___ SOURCE DATA
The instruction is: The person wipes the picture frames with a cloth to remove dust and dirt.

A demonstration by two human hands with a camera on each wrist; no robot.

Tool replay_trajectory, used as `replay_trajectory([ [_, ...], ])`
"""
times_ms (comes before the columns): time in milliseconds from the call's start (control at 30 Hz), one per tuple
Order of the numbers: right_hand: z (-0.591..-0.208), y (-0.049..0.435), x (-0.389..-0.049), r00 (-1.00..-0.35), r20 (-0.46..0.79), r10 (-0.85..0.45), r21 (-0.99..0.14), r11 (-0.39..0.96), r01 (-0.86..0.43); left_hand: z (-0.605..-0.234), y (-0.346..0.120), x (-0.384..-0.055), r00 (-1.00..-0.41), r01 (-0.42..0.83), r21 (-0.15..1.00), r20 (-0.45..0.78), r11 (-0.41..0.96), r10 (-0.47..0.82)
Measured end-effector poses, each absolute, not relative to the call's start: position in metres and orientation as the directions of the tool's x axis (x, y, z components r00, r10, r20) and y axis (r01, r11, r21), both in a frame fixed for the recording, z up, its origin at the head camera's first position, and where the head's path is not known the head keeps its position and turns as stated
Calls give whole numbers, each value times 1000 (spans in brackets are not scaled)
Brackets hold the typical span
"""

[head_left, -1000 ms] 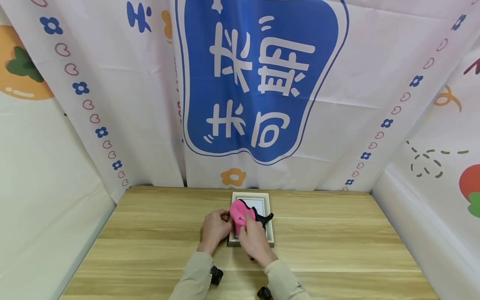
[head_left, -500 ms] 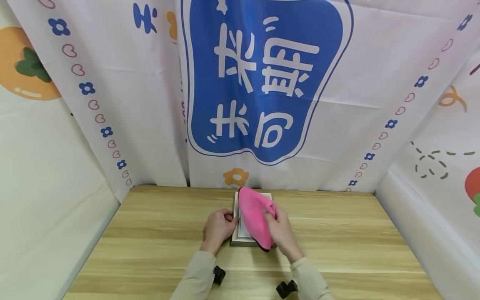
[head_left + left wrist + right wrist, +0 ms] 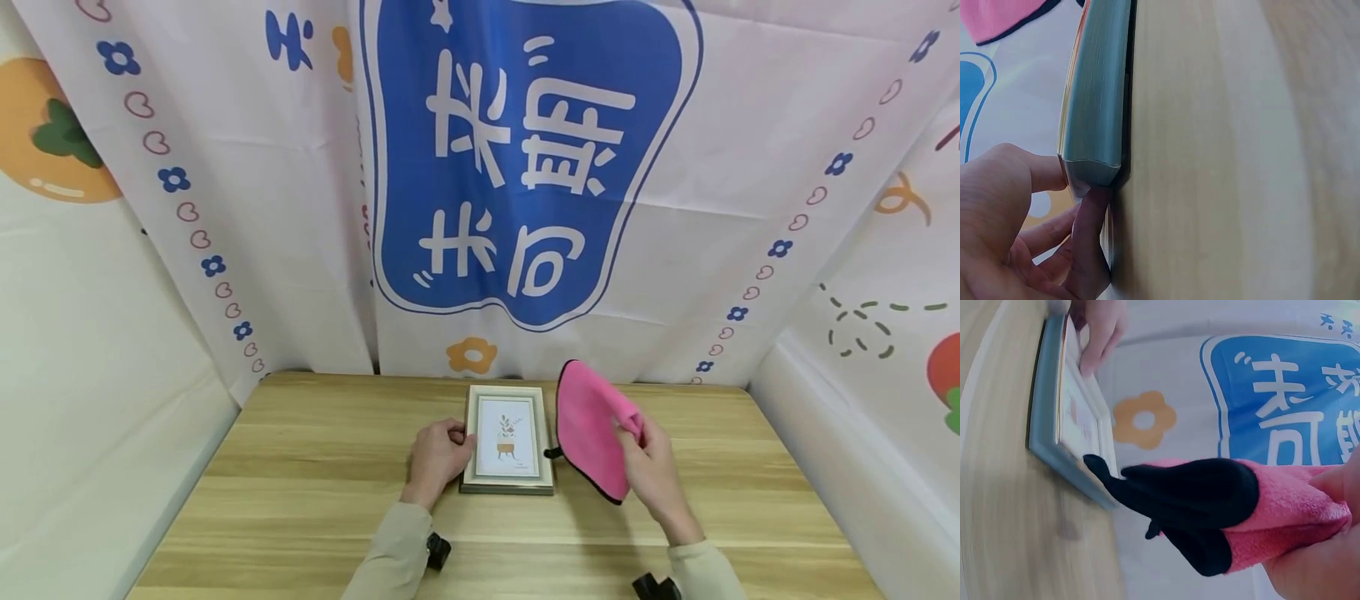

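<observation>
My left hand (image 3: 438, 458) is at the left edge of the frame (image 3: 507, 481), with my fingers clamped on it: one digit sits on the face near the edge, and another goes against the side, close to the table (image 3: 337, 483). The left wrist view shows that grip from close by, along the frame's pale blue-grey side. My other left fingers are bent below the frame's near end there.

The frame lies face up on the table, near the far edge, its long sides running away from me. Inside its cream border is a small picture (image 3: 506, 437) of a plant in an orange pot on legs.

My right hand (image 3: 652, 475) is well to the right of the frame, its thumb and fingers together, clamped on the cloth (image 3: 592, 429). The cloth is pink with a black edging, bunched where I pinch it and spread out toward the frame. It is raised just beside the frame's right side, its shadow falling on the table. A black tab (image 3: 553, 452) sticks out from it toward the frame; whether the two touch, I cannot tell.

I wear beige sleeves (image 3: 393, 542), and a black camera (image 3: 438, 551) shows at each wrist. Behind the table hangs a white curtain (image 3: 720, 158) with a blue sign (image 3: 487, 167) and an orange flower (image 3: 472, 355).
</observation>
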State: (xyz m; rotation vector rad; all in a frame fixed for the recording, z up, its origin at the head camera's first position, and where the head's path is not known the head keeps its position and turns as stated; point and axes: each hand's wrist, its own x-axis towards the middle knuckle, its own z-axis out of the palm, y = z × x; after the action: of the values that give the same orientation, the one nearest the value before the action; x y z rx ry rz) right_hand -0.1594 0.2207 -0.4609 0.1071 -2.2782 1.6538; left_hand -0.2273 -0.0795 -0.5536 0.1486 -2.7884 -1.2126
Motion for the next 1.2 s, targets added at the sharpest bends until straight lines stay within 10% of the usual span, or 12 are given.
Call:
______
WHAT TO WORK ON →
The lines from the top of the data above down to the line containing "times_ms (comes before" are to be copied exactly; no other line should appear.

RESPONSE TO THE TASK →
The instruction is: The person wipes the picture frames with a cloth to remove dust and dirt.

A demonstration by two human hands with a camera on each wrist; no robot.

Tool replay_trajectory, used as `replay_trajectory([ [_, ...], ])`
"""
times_ms (comes before the columns): time in milliseconds from the call's start (control at 30 Hz), one per tuple

The response to this exercise has been given in full.